Title image Spring 2018

Final Project

The final project is to apply concepts you have learned in the course to a new data set, or to implement new or more complex versions of algorithms or concepts from the course. The first option is to develop novel visualizations and/or undertake an analysis of a selected data set, possibly customizing your GUI to the data set of interest. The second option is to implement analysis algorithms or machine learning techniques you have not implemented as part of the projects.

You may work with a partner for this project. Use the lab time to identify a partner, if any, and to explore potential projects. By the end of the lab period, you should have a plan for your final project.

If you are pursuing a project based on data, you should have selected a data set, defined a set of questions about the data set, and defined a set of analyses and/or visualizations designed to help you answer the question.

If you are pursuing a project based on implementation of a new algorithm, then you should have an initial design of the algorithm and supporting classes/code/libraries and have selected a data set on which to evaluate the algorithm.

Data sets you can consider for this project include the following.

If you are using any of the specific data sets listed above, you can get them from the Course_Materials folder on the Courses server.

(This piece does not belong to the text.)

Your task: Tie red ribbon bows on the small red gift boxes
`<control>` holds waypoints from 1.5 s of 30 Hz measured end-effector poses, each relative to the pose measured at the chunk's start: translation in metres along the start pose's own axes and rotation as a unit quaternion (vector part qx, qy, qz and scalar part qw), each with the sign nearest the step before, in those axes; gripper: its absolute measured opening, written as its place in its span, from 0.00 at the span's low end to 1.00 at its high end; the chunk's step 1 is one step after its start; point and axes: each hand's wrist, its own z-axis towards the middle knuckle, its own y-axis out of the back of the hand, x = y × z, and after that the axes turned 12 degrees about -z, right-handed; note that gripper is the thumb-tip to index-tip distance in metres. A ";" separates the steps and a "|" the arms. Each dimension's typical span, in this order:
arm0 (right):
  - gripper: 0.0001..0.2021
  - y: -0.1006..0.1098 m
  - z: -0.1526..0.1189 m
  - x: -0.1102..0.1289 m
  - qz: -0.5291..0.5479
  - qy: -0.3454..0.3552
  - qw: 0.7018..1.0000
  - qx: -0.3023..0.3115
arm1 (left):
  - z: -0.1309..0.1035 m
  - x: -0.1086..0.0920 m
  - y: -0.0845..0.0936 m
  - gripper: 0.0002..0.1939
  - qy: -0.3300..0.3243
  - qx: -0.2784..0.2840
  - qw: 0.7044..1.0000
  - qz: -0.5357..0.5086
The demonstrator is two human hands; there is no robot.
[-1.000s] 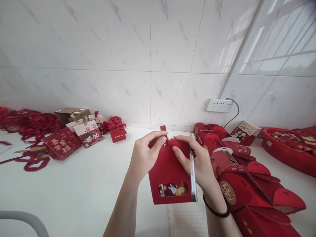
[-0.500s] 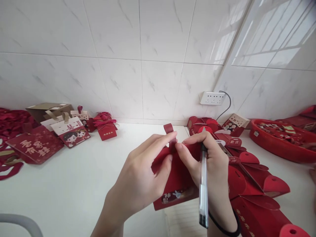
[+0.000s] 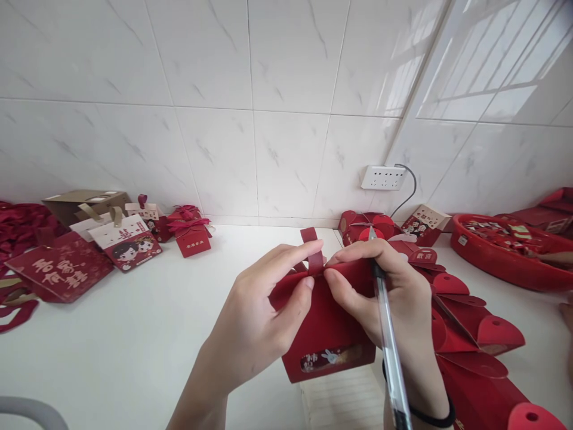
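A red paper gift box [image 3: 333,319] with a small window near its base is between my hands, tilted above a pale lined pad [image 3: 340,400]. A dark red ribbon loop [image 3: 316,263] stands up from its top. My left hand [image 3: 255,316] is closed on the box's top edge, thumb in front and fingers behind, beside the ribbon. My right hand [image 3: 403,298] pinches the same edge to the right of the ribbon. A clear ballpoint pen [image 3: 388,340] is tucked between its fingers, tip pointing up. The fingertips behind the box are hidden.
Red boxes with flaps [image 3: 474,322] crowd the right side. A red basin [image 3: 487,263] holds small packets, with another person's hand [image 3: 557,258] at it. Decorated boxes [image 3: 134,242] and red ribbons [image 3: 22,239] lie left. A power strip [image 3: 382,178] is on the tiled wall.
The box has turned and shifted slightly right, showing more of its front and window. My right hand has moved a little right, and the pen slants more. Another person's hand reaches further into the basin.
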 end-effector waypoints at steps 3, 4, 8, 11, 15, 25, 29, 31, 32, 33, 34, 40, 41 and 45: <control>0.05 0.001 0.001 0.001 -0.013 -0.002 1.000 0.006 | 0.000 0.000 -0.001 0.17 0.013 -0.012 1.000 -0.013; 0.05 0.001 0.001 0.001 -0.008 -0.003 1.000 0.010 | -0.001 0.000 -0.001 0.17 0.018 -0.019 0.999 -0.017; 0.05 0.001 0.002 0.003 0.025 -0.007 0.999 0.026 | -0.003 0.000 -0.001 0.16 0.028 -0.029 0.999 -0.020; 0.06 0.000 0.001 0.004 0.055 -0.013 0.998 0.032 | -0.003 -0.001 0.000 0.16 0.028 -0.023 0.999 0.002; 0.06 0.000 0.001 0.004 0.086 -0.023 0.995 0.037 | -0.002 -0.001 0.001 0.16 0.016 -0.021 0.999 0.019; 0.08 -0.003 0.001 0.006 0.107 -0.036 0.993 0.043 | -0.002 0.002 0.004 0.18 -0.016 -0.020 0.999 0.021; 0.07 -0.004 0.002 0.005 0.105 -0.034 0.993 0.047 | 0.001 0.002 0.005 0.19 -0.005 -0.008 1.000 0.000; 0.06 -0.003 0.003 0.003 0.093 -0.032 0.994 0.043 | 0.002 0.002 0.004 0.20 0.015 0.003 1.000 -0.015; 0.06 -0.003 0.003 0.002 0.085 -0.031 0.995 0.040 | 0.002 0.002 0.004 0.20 0.026 0.007 0.999 -0.022; 0.06 -0.003 0.003 0.001 0.078 -0.030 0.996 0.037 | 0.003 0.002 0.004 0.20 0.036 0.010 0.999 -0.027; 0.06 -0.003 0.003 0.000 0.073 -0.030 0.996 0.032 | 0.003 0.002 0.004 0.20 0.045 0.010 0.998 -0.032; 0.05 -0.009 0.002 0.007 0.090 -0.035 0.995 -0.003 | 0.003 0.004 0.007 0.24 0.116 -0.025 0.992 -0.041; 0.05 -0.008 0.001 0.009 0.102 -0.036 0.994 -0.024 | 0.004 0.005 0.008 0.20 0.129 -0.035 0.991 -0.028; 0.01 0.011 -0.010 0.017 0.200 -0.032 0.975 -0.097 | 0.010 0.016 0.015 0.07 0.136 -0.134 0.981 0.023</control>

Once you have selected a data set, pick 1-3 questions that you want to answer using the data set. These questions can be observational, such as identifying relationships between variables, or they can be predictive, such as predicting a dependent variable from a set of independent variables. Consider what kinds of useful visualizations will be helpful in explaining the answers to the questions.

Selecting your questions should be done in consultation with the professor or the developer of the data set. For some data sets, the questions will have specific answers you can write programs to generate. In other cases, the questions will be answered by a program that lets the user interact with the data.

After selecting your questions, develop a plan of analysis that outlines the process and methods you will use to generate an answer. In some cases, this will involve simply using your analysis and visualization code. In other cases, it may involve designing code to create custom visualizations or analyses.

If you choose, instead, to implement a new algorithm, such as neural networks or an alternative machine learning algorithm, you still need to select a target data set on which to evaluate your implementation. It's probably a good idea to pick both a very simple data set for testing and a more interesting data to demonstrate the algorithm generalizes. If you pick a project like this, keep it simple.

Write up your project design as a wiki page with the label cs251s18project9. Do this during the lab time. When you are done with your design, then start executing your plan to complete the final project.